日航が9月19日に再上場することが決まったが、国会ではこれを民自政党の政争の具にしよとする動きが見られる。再建にはリストラで多くの解雇者が出、かつ3500億円の税金まで投入している。予想以上に再建が早期になされたのは残された従業員と引き受け手がないなか経営を引き受けた稲森氏の努力が評価されてしかるべきだ。
日航の経営がおかしくなったのは、政治が経営に介入し、利益誘導で建設した地方空港に採算を度外視した路線を日航に引き受けさせたことが要因の一つだ。現在でも日航の地方路線は22も有り、全日空の6に比し多い。再上場すれば企業再生支援機構が保有する日航株の96%を処分でき、税金投入は一気に回収できるどころか3300億円の利益まで皮算用出来る。

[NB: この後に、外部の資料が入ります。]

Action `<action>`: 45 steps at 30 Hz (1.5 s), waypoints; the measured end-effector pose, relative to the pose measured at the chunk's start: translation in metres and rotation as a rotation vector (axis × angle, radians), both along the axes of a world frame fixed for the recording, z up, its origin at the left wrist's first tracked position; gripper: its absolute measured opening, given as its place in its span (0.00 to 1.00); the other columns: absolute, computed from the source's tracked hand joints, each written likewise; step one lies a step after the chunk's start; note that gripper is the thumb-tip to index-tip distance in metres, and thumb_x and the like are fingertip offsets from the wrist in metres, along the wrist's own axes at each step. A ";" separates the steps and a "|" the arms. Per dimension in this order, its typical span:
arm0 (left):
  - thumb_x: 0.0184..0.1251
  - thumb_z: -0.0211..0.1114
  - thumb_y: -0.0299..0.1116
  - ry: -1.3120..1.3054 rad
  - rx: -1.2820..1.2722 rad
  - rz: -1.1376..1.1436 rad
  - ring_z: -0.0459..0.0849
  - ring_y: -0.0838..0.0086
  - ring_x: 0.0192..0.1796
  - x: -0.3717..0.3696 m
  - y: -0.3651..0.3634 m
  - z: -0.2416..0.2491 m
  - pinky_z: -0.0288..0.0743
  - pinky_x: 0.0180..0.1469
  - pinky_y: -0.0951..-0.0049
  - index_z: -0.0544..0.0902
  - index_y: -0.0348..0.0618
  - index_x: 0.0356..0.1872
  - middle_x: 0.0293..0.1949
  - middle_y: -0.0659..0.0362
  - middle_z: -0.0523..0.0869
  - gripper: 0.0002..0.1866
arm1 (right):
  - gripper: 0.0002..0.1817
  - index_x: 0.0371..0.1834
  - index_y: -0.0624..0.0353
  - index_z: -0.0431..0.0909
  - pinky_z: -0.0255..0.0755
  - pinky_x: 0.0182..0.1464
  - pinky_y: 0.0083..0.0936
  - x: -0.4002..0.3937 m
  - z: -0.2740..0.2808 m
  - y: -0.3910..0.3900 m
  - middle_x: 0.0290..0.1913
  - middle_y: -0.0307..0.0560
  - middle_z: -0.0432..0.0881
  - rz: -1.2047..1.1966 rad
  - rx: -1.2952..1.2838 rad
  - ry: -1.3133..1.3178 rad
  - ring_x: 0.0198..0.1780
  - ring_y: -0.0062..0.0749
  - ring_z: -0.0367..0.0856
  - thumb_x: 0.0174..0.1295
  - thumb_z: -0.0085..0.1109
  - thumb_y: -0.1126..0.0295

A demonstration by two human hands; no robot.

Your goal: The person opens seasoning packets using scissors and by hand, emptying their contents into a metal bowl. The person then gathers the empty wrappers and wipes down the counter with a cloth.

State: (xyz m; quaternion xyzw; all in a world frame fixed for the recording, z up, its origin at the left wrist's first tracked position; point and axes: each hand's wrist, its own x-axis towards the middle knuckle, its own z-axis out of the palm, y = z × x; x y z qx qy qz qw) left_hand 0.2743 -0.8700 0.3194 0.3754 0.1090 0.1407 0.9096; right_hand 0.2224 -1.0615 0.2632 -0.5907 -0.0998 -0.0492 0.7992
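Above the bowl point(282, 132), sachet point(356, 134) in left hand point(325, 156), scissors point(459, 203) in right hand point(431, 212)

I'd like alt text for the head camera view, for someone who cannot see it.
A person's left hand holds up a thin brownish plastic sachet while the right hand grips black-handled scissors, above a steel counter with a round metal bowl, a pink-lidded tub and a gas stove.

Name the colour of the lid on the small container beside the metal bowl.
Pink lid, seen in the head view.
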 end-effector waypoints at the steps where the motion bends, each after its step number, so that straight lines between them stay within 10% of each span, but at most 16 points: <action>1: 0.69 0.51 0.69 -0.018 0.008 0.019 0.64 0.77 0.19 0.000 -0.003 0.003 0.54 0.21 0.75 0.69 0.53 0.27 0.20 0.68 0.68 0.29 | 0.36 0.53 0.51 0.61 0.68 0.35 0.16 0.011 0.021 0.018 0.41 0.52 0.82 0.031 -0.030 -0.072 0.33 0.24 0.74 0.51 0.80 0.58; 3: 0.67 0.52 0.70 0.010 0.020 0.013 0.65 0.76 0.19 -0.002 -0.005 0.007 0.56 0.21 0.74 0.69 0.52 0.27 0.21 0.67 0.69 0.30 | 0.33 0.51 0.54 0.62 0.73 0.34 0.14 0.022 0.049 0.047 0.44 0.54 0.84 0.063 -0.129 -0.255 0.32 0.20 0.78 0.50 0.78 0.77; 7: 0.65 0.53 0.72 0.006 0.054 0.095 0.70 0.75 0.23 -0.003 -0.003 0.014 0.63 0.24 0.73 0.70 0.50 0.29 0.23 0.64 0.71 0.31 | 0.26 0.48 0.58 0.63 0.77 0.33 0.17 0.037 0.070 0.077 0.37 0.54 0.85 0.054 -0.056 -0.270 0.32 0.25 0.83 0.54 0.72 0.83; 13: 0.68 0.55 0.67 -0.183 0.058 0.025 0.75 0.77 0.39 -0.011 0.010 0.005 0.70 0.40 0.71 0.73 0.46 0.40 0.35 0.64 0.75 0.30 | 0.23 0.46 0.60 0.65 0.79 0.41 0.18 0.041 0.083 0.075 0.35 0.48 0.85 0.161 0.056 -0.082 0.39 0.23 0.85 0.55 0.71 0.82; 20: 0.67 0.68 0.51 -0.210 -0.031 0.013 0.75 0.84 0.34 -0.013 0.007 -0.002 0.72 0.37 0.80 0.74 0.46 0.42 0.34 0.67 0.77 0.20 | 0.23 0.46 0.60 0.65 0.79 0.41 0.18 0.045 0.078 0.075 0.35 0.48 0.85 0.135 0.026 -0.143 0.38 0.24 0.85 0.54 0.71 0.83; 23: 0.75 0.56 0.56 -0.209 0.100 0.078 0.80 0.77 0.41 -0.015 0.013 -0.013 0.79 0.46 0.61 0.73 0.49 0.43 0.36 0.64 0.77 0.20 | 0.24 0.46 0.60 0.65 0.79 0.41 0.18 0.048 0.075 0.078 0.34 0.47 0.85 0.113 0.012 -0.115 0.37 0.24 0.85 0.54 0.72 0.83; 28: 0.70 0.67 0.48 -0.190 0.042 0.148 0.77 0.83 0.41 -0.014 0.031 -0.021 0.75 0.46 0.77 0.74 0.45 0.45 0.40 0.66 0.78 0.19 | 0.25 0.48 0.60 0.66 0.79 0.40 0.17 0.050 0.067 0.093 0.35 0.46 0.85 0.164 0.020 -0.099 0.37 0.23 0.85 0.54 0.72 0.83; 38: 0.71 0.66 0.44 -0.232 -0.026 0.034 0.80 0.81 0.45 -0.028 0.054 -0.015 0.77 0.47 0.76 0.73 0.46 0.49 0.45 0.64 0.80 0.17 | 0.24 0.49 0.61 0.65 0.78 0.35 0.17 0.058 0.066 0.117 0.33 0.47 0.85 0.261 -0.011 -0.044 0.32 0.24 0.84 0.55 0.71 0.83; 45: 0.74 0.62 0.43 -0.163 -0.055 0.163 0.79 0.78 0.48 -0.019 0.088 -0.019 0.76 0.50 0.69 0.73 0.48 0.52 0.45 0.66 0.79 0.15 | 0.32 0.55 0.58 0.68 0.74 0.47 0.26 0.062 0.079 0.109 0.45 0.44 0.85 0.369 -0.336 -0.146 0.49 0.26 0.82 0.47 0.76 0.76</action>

自民党三原議員が国会で4%分の株主を明らかにしろと追及していたが、再建会社の株を買うというリスクを取った株主を避難することは資本主義である以上おかしい。倒産した日航の株が無価値になったことを考えると、再建会社日航の株を買うというのは大きなリスクで、私だったら買わない。
日航の2012年4~6月期連結決算は、営業利益が前年同期比83.1%増の314億円と、4~6月期としては過去最高と順調だったことから過去の繰り越し欠損金との相殺は止めて法人税を払えという難癖を付ける向きも有るが、これは税制上の問題で日航だけに止めさせることは法治国家としておかしい。多くのメガバンクがそれを利用して税金を納めてこなかったが非難されなかった。
再建後の日航便を昨年ドイツとの往復に利用したが、食事も良くなり、キャビン・アテンダントのサービス応対ぶりも格段に良くなった。日航の経営には利益誘導政治からの独立が強く求められる。